**PROBLEM STATEMENT**. Each line of the data below holding the word "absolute" must be copied.

**INFORMATION SUPPLIED**.
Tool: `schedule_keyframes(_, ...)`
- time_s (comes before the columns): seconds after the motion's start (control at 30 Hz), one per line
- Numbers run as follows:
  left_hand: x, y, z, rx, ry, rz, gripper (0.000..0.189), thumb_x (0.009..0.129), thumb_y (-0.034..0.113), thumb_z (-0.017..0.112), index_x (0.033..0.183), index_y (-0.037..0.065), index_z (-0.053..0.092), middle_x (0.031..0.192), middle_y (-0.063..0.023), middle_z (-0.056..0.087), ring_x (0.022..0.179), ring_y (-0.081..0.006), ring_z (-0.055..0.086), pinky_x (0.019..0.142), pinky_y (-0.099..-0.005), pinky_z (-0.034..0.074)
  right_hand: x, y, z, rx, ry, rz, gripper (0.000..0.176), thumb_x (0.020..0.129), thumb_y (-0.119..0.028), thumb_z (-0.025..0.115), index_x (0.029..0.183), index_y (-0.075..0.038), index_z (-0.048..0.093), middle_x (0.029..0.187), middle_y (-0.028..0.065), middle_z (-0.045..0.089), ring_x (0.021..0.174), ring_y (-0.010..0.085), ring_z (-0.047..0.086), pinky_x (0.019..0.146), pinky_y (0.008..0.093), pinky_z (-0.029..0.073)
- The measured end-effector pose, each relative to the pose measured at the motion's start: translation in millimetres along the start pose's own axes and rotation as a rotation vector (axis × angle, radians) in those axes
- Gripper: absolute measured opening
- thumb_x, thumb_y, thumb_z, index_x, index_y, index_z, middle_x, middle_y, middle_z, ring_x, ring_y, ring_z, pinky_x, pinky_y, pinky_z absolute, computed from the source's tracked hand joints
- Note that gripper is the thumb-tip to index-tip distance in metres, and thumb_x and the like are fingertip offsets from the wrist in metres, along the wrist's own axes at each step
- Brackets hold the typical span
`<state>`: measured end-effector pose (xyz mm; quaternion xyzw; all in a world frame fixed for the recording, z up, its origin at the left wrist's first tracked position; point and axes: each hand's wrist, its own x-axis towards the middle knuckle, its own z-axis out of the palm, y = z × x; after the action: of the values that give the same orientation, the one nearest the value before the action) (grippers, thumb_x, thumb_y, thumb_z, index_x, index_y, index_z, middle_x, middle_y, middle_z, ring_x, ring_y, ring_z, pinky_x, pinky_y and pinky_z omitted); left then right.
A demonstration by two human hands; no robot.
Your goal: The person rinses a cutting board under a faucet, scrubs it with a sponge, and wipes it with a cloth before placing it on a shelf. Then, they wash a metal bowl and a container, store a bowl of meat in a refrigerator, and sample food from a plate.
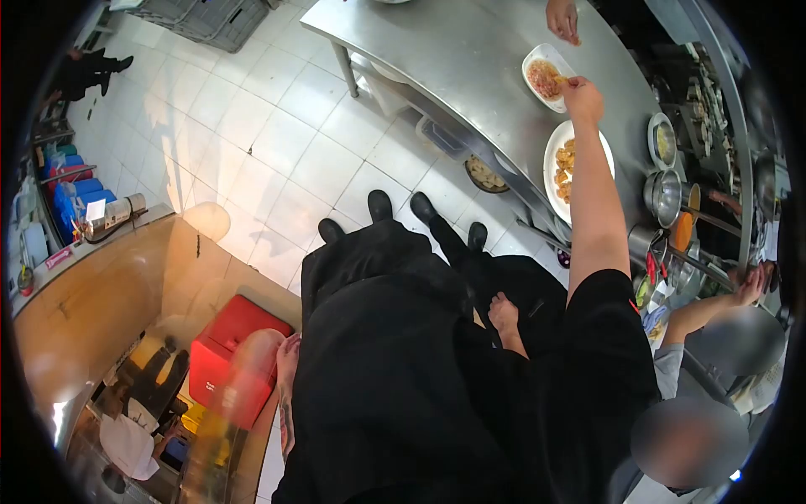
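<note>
At the left edge of my black apron point(378, 336), my left hand point(288, 354) hangs beside a red box point(228, 349). Its fingers are partly hidden, so their grip cannot be made out. I do not see my right hand. Close on my right a co-worker in black reaches a bare arm point(596, 197) over the steel table point(453, 59); that hand point(583, 99) pinches a morsel at a white dish point(546, 76) of reddish food. Below that arm a white oval plate point(554, 139) holds browned pieces. A second hand point(504, 313), apparently the co-worker's, is curled at their lap.
Another person's hand point(564, 18) is above the table's far side. Metal bowls point(663, 197) and pots crowd the right, where a further person's arm point(709, 311) reaches out. A tub of pale pieces point(484, 174) sits under the table. A grey crate point(206, 21) stands on white tiles.
</note>
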<state>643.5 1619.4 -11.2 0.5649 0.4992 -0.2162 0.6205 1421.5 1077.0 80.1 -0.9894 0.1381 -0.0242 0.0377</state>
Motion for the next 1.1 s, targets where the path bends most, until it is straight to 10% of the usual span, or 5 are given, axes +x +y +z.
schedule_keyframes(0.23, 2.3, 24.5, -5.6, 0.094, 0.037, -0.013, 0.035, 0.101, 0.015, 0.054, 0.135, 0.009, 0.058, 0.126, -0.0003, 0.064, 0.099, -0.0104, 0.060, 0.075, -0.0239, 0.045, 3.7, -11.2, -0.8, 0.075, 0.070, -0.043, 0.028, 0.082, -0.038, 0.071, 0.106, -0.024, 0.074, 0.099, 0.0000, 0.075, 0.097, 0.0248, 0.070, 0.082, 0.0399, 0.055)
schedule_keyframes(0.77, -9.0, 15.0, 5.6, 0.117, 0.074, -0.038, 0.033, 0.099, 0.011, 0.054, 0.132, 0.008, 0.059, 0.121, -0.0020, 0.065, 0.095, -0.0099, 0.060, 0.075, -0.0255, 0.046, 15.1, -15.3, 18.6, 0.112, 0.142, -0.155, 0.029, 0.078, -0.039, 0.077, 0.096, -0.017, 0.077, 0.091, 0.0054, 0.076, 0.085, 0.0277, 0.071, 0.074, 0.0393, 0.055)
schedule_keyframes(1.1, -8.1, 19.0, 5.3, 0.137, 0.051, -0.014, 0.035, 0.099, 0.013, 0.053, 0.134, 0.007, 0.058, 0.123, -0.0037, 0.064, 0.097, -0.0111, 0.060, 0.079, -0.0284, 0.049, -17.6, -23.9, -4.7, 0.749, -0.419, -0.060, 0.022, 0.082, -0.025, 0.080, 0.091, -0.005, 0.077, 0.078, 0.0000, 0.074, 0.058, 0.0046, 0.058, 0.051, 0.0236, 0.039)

**WRITTEN SOLUTION**.
- Gripper: absolute measured opening
- thumb_x, thumb_y, thumb_z, index_x, index_y, index_z, middle_x, middle_y, middle_z, ring_x, ring_y, ring_z, pinky_x, pinky_y, pinky_z absolute, computed from the source's tracked hand joints

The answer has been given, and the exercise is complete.